Archibald Graham

Personal information
- Full name: Archibald Clifford Graham
- Born: 20 January 1917 Dunedin, New Zealand
- Died: 10 June 2000 (aged 83) Auckland, New Zealand
- Relations: Colin Graham

Domestic team information
- 1944/45: Otago

Career statistics
| Competition | First-class |
| Matches | 1 |
| Runs scored | 10 |
| Batting average | 5.00 |
| 100s/50s | 0/0 |
| Top score | 8 |
| Balls bowled | 232 |
| Wickets | 4 |
| Bowling average | 17.75 |
| 5 wickets in innings | 0 |
| 10 wickets in match | 0 |
| Best bowling | 4/22 |
| Catches/stumpings | 0/0 |
- Source: ESPNcricinfo, 10 April 2020

= Archibald Graham (cricketer) =

New Zealand cricketer

Archibald Clifford Graham (20 January 1917 - 10 June 2000) was a New Zealand cricketer.
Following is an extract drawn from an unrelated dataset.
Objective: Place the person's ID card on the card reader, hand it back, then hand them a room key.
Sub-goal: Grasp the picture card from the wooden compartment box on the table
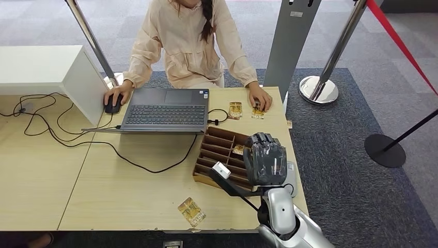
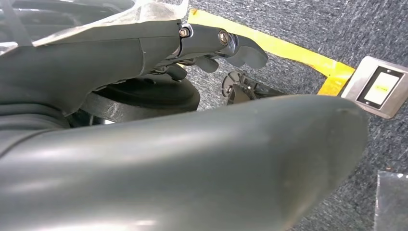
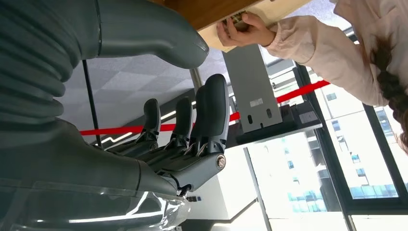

He played one first-class match for Otago in 1944/45.

Graham was born at Dunedin in 1917 and educated at Otago Boys' High School. He worked as a journalist. Following his death in 2000 an obituary was published in the New Zealand Cricket Almanack. Graham's brother, Colin Graham, also played cricket for Otago.